WORK TO BE COMPLETED: Could you copy exactly the lines below from the one with "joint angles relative" to the one with "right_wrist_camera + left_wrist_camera", inclusive, leaving out any pictures?

AVAILABLE DATA:
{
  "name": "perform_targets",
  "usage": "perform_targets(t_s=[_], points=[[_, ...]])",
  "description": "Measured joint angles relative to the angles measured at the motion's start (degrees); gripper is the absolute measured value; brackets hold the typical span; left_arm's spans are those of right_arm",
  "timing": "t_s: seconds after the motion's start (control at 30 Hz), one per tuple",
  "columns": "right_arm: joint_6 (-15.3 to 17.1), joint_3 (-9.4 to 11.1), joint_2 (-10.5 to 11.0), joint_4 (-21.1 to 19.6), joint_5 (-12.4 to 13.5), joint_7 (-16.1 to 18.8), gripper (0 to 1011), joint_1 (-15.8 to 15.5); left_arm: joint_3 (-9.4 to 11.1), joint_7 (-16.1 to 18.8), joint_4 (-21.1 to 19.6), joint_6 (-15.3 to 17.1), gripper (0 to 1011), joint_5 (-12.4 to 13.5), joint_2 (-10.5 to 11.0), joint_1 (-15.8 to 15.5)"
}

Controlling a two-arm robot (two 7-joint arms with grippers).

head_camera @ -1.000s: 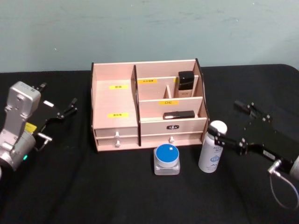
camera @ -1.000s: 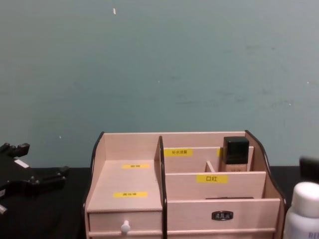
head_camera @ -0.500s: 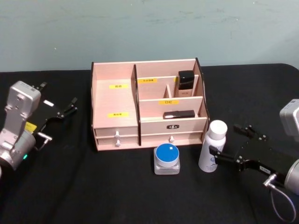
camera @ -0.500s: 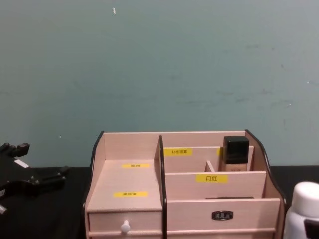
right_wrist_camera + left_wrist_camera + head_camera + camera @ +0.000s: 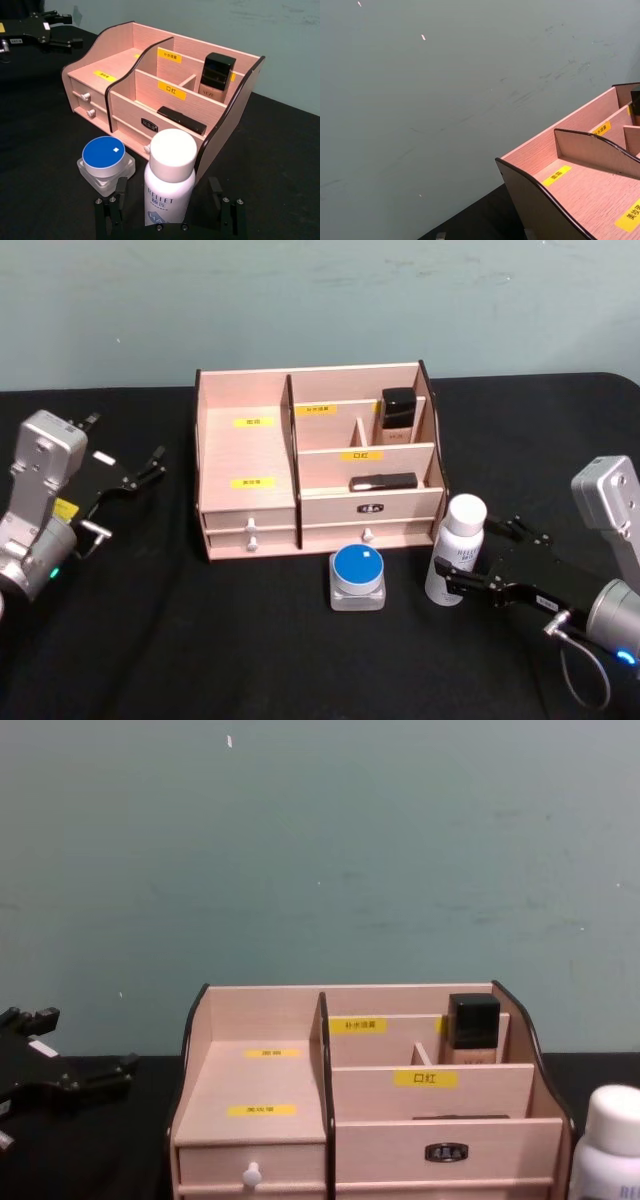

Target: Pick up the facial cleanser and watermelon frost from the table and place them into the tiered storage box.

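**A:** So, how do the fingers of the right gripper [image 5: 470,556] stand?

**B:** Apart, low over the black table [image 5: 250,670], one on each side of the cleanser [image 5: 457,552]. In the right wrist view the white-capped bottle stands upright between the two fingers [image 5: 116,206], and a gap shows on both sides.

**A:** What is around them?

**B:** Just outside the finger toward the robot's left sits the frost jar [image 5: 357,580], blue lid up. It is near the cleanser but apart from it. Straight past the fingertips, just behind the bottle, is the box [image 5: 245,452]. Its dark-edged right side and its lower front drawers are the parts nearest the fingers.

**A:** Does anything stand in the way inside the box?

**B:** The right half, beyond the fingertips, holds two things. A black-capped bottle [image 5: 398,417] stands upright in the back compartment, and a dark flat stick [image 5: 383,482] lies in the tier in front of it. The left half is wide stepped shelves with yellow labels.

**A:** And the left gripper?

**B:** The left gripper [image 5: 125,438] hangs over the table on the box's far side from the cleanser, well apart from the box. Its fingers are spread and point toward the box's left wall.
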Motion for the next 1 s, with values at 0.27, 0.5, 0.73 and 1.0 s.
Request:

EXERCISE RESPONSE:
  "description": "Measured joint angles relative to the angles measured at the motion's start (degrees); gripper is the absolute measured value; brackets hold the typical span; left_arm's spans are those of right_arm",
  "timing": "t_s: seconds after the motion's start (control at 30 Hz), one per tuple",
  "columns": "right_arm: joint_6 (-15.3 to 17.1), joint_3 (-9.4 to 11.1), joint_2 (-10.5 to 11.0), joint_4 (-21.1 to 19.6), joint_5 (-12.4 to 13.5), joint_7 (-16.1 to 18.8), gripper (0 to 1011), joint_1 (-15.8 to 15.5); left_arm: joint_3 (-9.4 to 11.1), joint_7 (-16.1 to 18.8), joint_4 (-21.1 to 19.6), joint_6 (-15.3 to 17.1), gripper (0 to 1011), joint_5 (-12.4 to 13.5), joint_2 (-10.5 to 11.0), joint_1 (-15.8 to 15.5)"
}

Controlling a two-arm robot (two 7-joint arms with grippers).

head_camera @ -1.000s: 
camera @ -1.000s: 
head_camera @ -0.500s: 
camera @ -0.500s: 
right_wrist_camera + left_wrist_camera + head_camera + camera @ +0.000s: 

This output completes the exercise.